The following reference provides detailed documentation for the synchronous and asynchronous clients of the NeMo Microservices Python SDK.

Synchronous Client#

class nemo_microservices.NeMoMicroservices#
__init__(
*,
base_url: str | httpx.URL | None = None,
inference_base_url: str | httpx.URL | None = None,
timeout: float | Timeout | None | NotGiven = NOT_GIVEN,
max_retries: int = 2,
)#

Constructs a new synchronous NeMoMicroservices client instance. The following code snippet shows how to create a client instance.

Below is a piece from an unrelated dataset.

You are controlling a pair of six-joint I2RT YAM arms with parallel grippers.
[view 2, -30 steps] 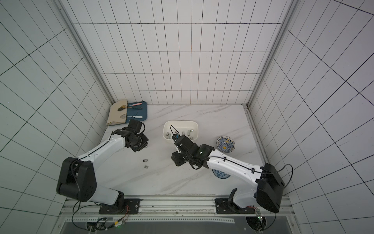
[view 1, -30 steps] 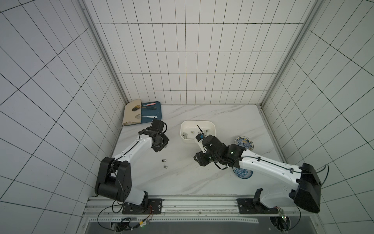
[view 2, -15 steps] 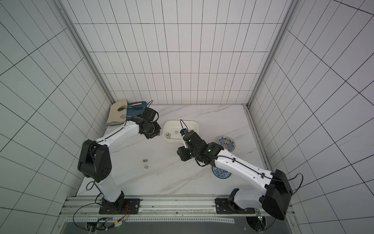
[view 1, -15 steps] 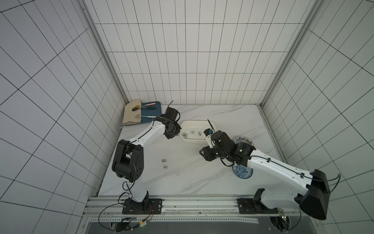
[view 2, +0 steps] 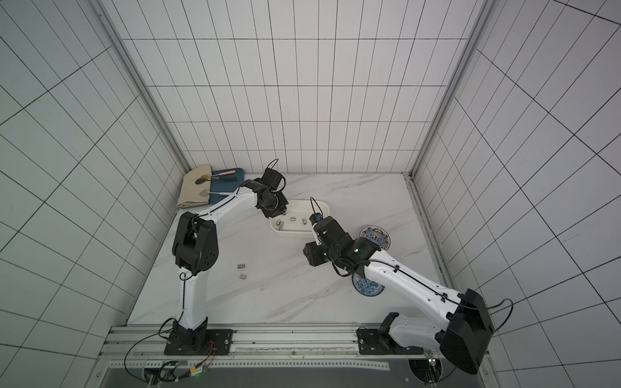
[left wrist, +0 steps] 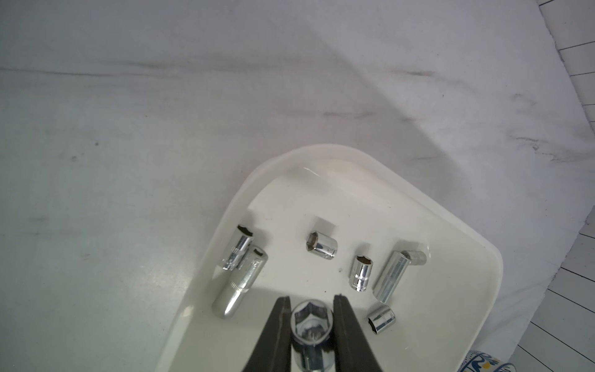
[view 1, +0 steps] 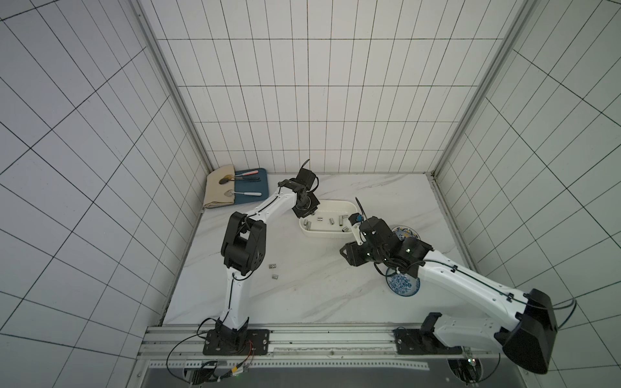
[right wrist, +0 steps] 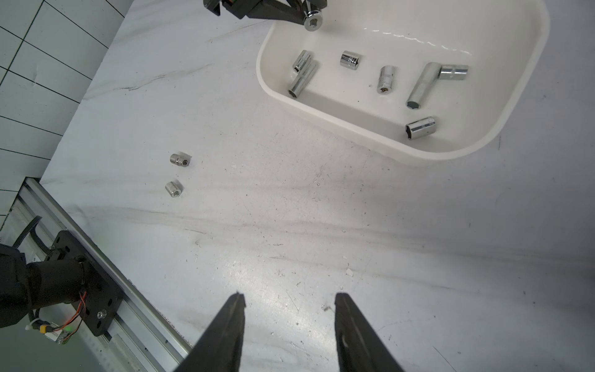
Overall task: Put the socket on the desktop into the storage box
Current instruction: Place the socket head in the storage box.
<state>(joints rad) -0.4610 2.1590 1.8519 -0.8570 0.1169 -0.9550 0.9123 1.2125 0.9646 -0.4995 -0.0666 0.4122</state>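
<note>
Chrome socket (left wrist: 310,317) is pinched in your left gripper (left wrist: 310,301), which has swung from mid-desktop to hang over the storage box (view 1: 322,234) at its 9 o'clock end; release there. Your right gripper (right wrist: 289,299) has backed off to the box's 5 o'clock, jaws half-wide and empty. 7 sockets lie inside; 2 loose sockets (view 1: 273,266) wait on the desktop (view 1: 302,295) at 8 o'clock.

This is a robot test cell in a lab, fitted out like a kitchen corner. White tiled walls (view 1: 302,100) enclose a marble-look worktop (view 1: 319,285) on three sides. The left arm (view 1: 235,295) and right arm (view 1: 470,285) are bolted to an aluminium rail (view 1: 336,337) along its near edge. A blue tray (view 1: 262,183) holding cutlery (view 1: 247,194) and patterned bowls (view 1: 401,285) sit on the worktop.
</note>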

from nemo_microservices import NeMoMicroservices
client = NeMoMicroservices(
    base_url="http://nemo.test",
    inference_base_url="http://nim.test"
)
Parameters:
  • base_url (Optional[str]) – Sets the base URL of the NeMo microservices API endpoints. This must be configured by the cluster administrator in your organization, following the instructions in the ingress setup guide. By default, the client checks if the NEMO_MICROSERVICES_BASE_URL environment variable is defined; and if it is not set, the client sets the value to http://nemo.test/.

  • inference_base_url (Optional[str]) –

    Sets the base URL of a microservice for inference. You can specify one of the following API endpoints:

    • The NeMo NIM Proxy microservice endpoint. This is the recommended endpoint because this microservice serves as a proxy for multiple NIM microservices.

    • Individual NIM microservice endpoints you deployed to your Kubernetes cluster. If you want to use only one specific NIM microservice, use this option.

    • The endpoints from build.nvidia.com.

  • timeout (Optional[float | Timeout]) –

    Sets the HTTP request timeout for all API calls made by the client. The timeout is passed to the parent class (SyncAPIClient/AsyncAPIClient) during client construction. Individual API methods can also accept a timeout parameter to override the client-level timeout for specific requests.

    Accepted values:

    • A float (seconds)

    • A Timeout object (imported from httpx)

    • None (no timeout)

    • NotGiven (use default)

  • max_retries (Optional[int]) –

    Sets the maximum number of automatic retries for failed HTTP requests. When an HTTP request fails with certain status codes, the client automatically retries the request up to the specified number of times.

    Usage Examples:

    # Custom retry count
    client = NeMoMicroservices(max_retries=5)  # 5 retries
    
    # No retries
    client = NeMoMicroservices(max_retries=0)
    
    # Override for specific requests
    client.with_options(max_retries=3).chat.completions.create(...)
    

property chat: ChatResource#
property completions: CompletionsResource#
property models: ModelsResource#
property customization: CustomizationResource#
property evaluation: EvaluationResource#
property datasets: DatasetsResource#
property embeddings: EmbeddingsResource#
property namespaces: NamespacesResource#
property projects: ProjectsResource#
property deployment: DeploymentResource#
property guardrail: GuardrailResource#
property inference: InferenceResource#

Asynchronous Client#

class nemo_microservices.AsyncNeMoMicroservices#
__init__(
*,
base_url: str | httpx.URL | None = None,
inference_base_url: str | httpx.URL | None = None,
timeout: float | Timeout | None | NotGiven = NOT_GIVEN,
max_retries: int = 2,
)#

Constructs a new asynchronous NeMoMicroservices client instance. The following code snippet shows how to create a client instance.

import asyncio
from nemo_microservices import AsyncNeMoMicroservices

client = AsyncNeMoMicroservices(
    base_url="http://nemo.test",
    inference_base_url="http://nim.test"
)

# Sample API call
async def main() -> None:
    page = await client.namespaces.list()
    print(page.data)

asyncio.run(main())
Parameters:
  • base_url (Optional[str]) – Sets the base URL of the NeMo microservices API endpoints. This must be configured by the cluster administrator in your organization, following the instructions in the ingress setup guide. By default, the client checks if the NEMO_MICROSERVICES_BASE_URL environment variable is defined; and if it is not set, the client sets the value to http://nemo.test/.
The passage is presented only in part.